I did it! I bound my own book, finally, and I actually didn't do a bad job. This weekend, I spent a lot of time getting my supplies and my notes together on the process. I found a really good video on YouTube that took me through the whole process. Hurray, YouTube!
Anyway, I had a small chipboard shelf that had two doors on the front. The shelf got a bit smushed, so I decided this would be a great opportunity to have a book cover! I cut the doors off the front, which actually work really well for a book since there's a wrap closure and pockets on the inside of the doors. I used some modge podge to seal the cut edges of the doors so they'd be a tad more durable, but I liked the unfinished edge so I didn't cover them.
As you can see by the designs on the "cover," this is a great cover for a sketch/ideabook, which is exactly how I will be using it. Then, I had to make all the signatures (booklet sets of pages to be sewn to the cover) and make a jig so I could evenly punch holes in both the covers and the signatures. I put eyelets in the cover holes to reinforce the chipboard so the thread wouldn't tear it when I put it through. After the jig was made, I punched holes in the signatures and got my thread ready for sewing. I couldn't find any bookbinding thread so I went ahead and got some rayon embroidery floss (industrial strength and really pretty :)), and I waxed the thread myself using a chunk of beeswax. So now the thread looks good and smells good. Yay, beeswax!
When I was done putting off the inevitable (I was really, really nervous), I finally got my head in the game and started sewing my book. I tested out the technique by sewing the cover to the first signature.
It worked! Then I got all excited and did a whole bunch of sewing...
I don't know if I mentioned it, but I used the coptic stitch for my binding. I really like how this stitch leaves the spine visible because it's so pretty! It's pretty much awesome. PS - Use a curved tapestry needle if you're going to do this because it makes going between the signatures super easy! Anyway, not much happened after this except for lots of monotonous and tedious sewing. It was worth it, but still kind of boring. I'm not a person who likes to wait. Once you get the hang of it, though, it goes pretty quickly. To make a long, boring story appropriately short, I finished the book and took more pictures.

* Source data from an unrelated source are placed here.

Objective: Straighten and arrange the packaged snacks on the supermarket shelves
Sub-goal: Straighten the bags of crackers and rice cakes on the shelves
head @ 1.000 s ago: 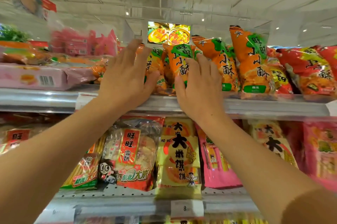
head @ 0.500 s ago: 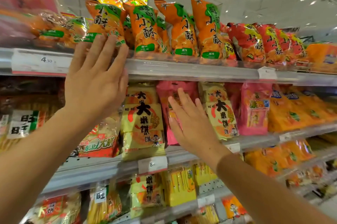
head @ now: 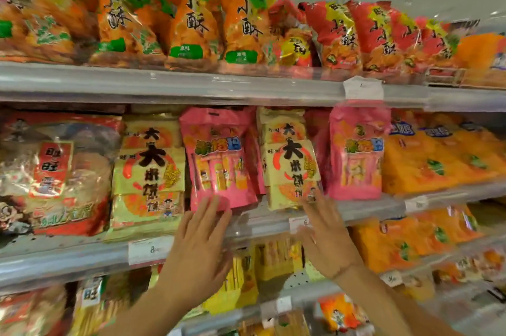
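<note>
On the middle shelf (head: pixel 82 256) stand a pink snack bag (head: pixel 219 155), a yellow rice-cracker bag (head: pixel 290 160) to its right, and another yellow bag (head: pixel 149 171) to its left. My left hand (head: pixel 201 248) is flat with straight fingers, its fingertips at the pink bag's lower edge. My right hand (head: pixel 325 237) is flat too, fingertips at the bottom right corner of the yellow rice-cracker bag. Neither hand grips anything. Orange bags with green labels (head: pixel 241 15) stand in a row on the top shelf (head: pixel 191 86).
A large red and clear cracker bag (head: pixel 60 171) stands at the left of the middle shelf, a second pink bag (head: pixel 356 152) and flat orange packs (head: pixel 443 155) at the right. Red bags (head: pixel 339 34) fill the top shelf's right. Price tags line the shelf edges. More yellow and orange packs sit below.
Both hands came down from the top shelf to the middle shelf. The left hand dropped from the orange bags to the pink bag; the right hand shifted right to the yellow bag.
</note>
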Available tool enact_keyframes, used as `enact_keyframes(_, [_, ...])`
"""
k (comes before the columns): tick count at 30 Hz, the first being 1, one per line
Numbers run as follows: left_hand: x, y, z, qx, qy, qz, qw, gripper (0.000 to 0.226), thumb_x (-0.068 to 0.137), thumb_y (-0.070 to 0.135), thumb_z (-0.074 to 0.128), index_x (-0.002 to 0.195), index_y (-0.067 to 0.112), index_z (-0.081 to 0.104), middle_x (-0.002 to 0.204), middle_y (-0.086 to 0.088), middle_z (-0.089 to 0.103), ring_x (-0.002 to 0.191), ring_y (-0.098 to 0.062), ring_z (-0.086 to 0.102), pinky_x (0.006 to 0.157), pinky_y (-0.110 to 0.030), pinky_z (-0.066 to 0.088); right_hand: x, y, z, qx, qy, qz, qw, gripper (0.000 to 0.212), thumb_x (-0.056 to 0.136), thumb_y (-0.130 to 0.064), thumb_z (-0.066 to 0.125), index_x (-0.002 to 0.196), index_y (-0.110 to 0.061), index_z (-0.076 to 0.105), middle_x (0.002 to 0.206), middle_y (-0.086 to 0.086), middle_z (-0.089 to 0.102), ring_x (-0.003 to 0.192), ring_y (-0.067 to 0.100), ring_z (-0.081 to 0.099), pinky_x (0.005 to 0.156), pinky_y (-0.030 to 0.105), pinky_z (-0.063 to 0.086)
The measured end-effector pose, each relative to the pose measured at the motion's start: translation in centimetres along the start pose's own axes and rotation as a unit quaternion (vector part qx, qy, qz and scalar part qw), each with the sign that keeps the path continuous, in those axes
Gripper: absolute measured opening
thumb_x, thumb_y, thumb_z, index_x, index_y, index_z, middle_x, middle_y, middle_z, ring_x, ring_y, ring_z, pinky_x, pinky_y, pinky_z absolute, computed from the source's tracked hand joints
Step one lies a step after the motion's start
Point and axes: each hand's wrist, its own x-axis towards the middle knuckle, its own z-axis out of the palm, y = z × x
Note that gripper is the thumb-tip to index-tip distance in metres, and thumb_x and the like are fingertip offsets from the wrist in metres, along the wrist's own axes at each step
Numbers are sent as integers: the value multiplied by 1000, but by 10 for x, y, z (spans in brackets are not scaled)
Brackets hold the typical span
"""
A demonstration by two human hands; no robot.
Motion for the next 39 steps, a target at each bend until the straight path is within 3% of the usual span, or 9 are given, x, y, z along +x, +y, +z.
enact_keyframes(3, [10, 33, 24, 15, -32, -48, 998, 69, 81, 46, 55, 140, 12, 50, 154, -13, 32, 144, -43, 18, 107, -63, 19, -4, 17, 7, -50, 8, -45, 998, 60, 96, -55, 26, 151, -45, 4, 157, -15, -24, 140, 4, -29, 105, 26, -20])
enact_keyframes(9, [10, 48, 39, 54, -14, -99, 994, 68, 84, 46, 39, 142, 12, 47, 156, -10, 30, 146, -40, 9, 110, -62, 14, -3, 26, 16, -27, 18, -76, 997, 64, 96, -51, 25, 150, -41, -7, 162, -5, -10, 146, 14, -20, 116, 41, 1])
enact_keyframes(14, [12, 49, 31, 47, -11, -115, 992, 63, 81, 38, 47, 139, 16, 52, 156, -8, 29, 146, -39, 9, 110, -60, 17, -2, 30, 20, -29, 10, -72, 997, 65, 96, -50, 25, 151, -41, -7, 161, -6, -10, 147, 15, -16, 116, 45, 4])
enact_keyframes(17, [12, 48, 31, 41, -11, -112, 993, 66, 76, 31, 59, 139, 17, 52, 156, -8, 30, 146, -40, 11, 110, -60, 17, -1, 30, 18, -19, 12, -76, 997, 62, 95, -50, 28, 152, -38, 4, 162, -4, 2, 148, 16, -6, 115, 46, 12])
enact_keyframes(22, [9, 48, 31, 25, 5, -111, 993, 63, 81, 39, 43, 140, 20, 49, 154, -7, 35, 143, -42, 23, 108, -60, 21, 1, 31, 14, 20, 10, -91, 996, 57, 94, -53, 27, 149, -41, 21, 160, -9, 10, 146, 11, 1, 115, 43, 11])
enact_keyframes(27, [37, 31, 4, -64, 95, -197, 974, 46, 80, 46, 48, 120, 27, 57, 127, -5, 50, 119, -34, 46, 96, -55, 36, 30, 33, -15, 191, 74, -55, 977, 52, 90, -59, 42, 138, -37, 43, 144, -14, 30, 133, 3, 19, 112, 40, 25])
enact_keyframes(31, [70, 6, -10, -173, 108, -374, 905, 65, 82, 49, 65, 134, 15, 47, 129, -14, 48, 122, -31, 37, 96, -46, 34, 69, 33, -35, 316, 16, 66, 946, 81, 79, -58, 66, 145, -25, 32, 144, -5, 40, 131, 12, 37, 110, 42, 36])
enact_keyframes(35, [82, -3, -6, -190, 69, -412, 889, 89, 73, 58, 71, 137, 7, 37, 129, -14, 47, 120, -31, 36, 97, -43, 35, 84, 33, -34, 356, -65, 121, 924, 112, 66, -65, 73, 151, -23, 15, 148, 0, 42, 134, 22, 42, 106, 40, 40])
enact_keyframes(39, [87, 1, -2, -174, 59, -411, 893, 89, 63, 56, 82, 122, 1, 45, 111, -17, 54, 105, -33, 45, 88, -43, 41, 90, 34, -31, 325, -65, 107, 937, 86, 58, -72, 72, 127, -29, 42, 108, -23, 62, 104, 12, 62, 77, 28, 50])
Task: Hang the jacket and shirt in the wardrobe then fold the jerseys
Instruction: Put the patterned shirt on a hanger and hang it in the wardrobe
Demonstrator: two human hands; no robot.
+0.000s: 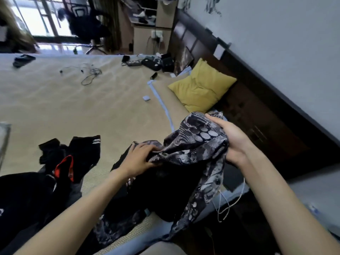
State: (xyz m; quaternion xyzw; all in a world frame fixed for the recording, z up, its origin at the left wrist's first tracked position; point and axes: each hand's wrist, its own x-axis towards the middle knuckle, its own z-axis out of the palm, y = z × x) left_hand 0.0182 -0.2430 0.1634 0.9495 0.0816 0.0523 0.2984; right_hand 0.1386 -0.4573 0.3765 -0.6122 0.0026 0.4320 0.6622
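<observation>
The shirt is dark grey with a pale abstract print, bunched and lifted over the bed's near edge. The left hand pinches one fold; the right hand curls around another. Left of the shirt lies a black jersey with red trim, its shape hard to make out; the shirt's lower hem is hidden.

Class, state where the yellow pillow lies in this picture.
In the head view, the yellow pillow lies right of centre on the bed mat, against the dark headboard, above the patterned shirt.
</observation>
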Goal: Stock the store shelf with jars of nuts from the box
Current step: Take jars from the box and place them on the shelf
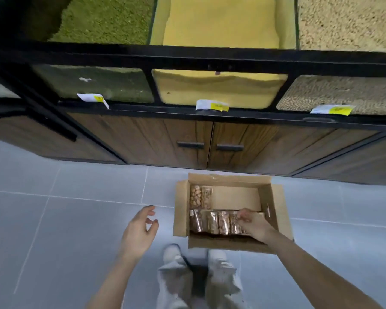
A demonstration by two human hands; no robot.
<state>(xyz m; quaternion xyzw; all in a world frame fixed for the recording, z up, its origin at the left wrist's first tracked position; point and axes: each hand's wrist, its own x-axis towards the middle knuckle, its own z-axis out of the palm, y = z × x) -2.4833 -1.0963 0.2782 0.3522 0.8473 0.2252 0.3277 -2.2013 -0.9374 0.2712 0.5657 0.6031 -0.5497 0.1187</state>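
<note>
An open cardboard box (274, 210) stands on the grey tiled floor in front of the store shelf unit. Inside it lie several clear jars of nuts: two pale ones (201, 196) at the back left and a row of jars (212, 221) along the near side. My right hand (253, 224) reaches into the box, and its fingers curl round the rightmost jar (234, 223) of that row. My left hand (140, 230) hovers over the floor to the left of the box, fingers loosely spread, holding nothing.
The shelf unit has wooden cabinet doors (194, 143) with black handles. Above them sit glass-fronted bins of green (103, 83), yellow (218, 90) and beige grain (343, 94) with price tags. My feet (196, 255) stand just behind the box.
</note>
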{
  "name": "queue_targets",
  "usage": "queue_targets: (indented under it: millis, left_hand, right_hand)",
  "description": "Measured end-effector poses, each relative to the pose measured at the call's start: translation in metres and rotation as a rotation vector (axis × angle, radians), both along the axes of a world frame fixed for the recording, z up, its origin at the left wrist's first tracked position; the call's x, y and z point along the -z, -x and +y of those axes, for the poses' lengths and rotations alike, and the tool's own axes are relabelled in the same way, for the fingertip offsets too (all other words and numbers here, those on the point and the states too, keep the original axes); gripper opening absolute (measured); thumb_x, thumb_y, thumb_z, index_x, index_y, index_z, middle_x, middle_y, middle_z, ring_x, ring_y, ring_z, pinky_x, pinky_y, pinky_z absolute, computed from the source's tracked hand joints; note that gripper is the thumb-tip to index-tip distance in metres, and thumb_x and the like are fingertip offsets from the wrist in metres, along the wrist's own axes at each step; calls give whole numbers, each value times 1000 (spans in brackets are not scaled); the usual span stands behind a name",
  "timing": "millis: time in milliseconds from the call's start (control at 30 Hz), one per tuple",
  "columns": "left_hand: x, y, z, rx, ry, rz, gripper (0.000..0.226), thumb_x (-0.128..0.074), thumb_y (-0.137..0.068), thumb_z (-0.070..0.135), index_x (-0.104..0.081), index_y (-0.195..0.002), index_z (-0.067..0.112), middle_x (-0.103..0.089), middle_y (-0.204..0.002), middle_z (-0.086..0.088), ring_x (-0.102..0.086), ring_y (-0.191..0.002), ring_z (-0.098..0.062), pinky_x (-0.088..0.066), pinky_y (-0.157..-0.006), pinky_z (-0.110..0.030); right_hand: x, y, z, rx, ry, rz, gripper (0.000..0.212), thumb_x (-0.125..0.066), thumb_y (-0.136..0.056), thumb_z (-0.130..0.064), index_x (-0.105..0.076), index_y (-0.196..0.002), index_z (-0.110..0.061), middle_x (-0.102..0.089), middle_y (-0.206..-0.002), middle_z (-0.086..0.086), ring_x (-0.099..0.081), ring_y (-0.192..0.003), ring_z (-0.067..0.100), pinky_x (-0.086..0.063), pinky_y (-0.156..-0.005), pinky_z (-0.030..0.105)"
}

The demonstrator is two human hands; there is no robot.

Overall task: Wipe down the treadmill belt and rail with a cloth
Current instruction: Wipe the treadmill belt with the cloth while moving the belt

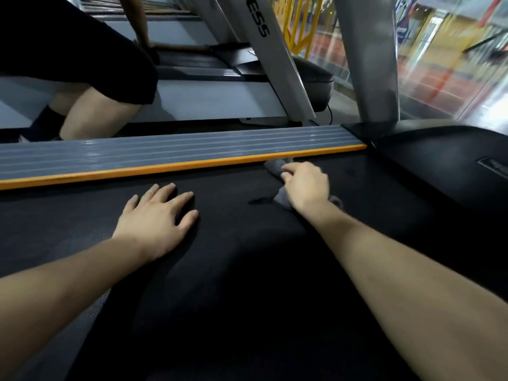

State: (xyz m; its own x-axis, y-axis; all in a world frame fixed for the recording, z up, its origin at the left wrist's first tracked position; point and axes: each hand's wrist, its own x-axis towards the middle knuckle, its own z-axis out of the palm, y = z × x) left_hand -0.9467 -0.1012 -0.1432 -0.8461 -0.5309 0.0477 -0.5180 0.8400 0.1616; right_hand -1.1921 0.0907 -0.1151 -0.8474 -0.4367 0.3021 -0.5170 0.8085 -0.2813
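Note:
The black treadmill belt (pixel 233 257) fills the lower view. Along its far side runs the grey ribbed rail (pixel 165 151) with an orange edge strip (pixel 176 167). My right hand (pixel 308 185) presses a grey cloth (pixel 276 166) onto the belt right beside the orange strip, near the rail's right end. Cloth shows in front of and under the fingers. My left hand (pixel 156 215) lies flat on the belt, fingers spread, holding nothing, a short way below the rail.
The black motor cover (pixel 439 160) rises at the right, with a grey upright post (pixel 368 59) behind it. Another person's bare leg (pixel 90 114) in black shorts stands beyond the rail at the left. A neighbouring treadmill (pixel 220 86) stands further back.

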Motion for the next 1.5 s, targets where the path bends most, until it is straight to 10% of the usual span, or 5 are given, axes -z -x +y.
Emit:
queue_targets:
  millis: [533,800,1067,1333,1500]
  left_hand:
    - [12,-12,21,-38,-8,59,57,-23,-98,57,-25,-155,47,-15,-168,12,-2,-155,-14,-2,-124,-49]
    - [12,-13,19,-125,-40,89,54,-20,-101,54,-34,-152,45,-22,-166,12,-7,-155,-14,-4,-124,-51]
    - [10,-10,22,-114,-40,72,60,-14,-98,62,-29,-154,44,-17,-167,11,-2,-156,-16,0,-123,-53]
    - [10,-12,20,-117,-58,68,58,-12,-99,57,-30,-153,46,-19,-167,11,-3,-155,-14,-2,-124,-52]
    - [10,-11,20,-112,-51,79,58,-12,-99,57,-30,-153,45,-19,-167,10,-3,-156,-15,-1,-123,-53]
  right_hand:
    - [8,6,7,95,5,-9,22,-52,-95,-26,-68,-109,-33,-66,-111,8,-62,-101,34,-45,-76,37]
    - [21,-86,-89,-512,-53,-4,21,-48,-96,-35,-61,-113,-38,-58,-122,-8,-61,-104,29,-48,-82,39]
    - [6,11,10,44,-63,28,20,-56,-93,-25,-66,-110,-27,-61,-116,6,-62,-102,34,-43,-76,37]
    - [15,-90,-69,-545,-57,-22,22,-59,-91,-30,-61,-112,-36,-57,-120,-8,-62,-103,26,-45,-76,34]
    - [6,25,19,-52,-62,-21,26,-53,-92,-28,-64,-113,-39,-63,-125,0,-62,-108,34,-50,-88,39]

Is this cover not perfect? Besides the neat stitching, I think that's my favorite part. :) Here are some pictures of the stitching.
Here's a close-up of the stitch. The braids are what make the visible spine awesome! I also just happened to find some paper that was lined on one side and graph paper on the other side, which, again, makes the case for a killer sketchbook. :)
I told you it had pockets. There will be a mash of notes and random drawings in there in no time. They will all be post-its. I'm obsessed with post-its, and they are my muse. Seriously.
And this is how it looks in my craft bookshelf. It looks great, and I can't wait to use it! And, just so everyone knows, yet another great thing about the coptic stitch is that the open spine and stitching allow a book bound in this way to open flat. Sketchbook central. :)
NOTE: So I've been thinking about the fox tail all day today. I decided I couldn't very well have a fox tail without fox ears. Hence, I need some fox ears also. Let me know if you happen to run across some.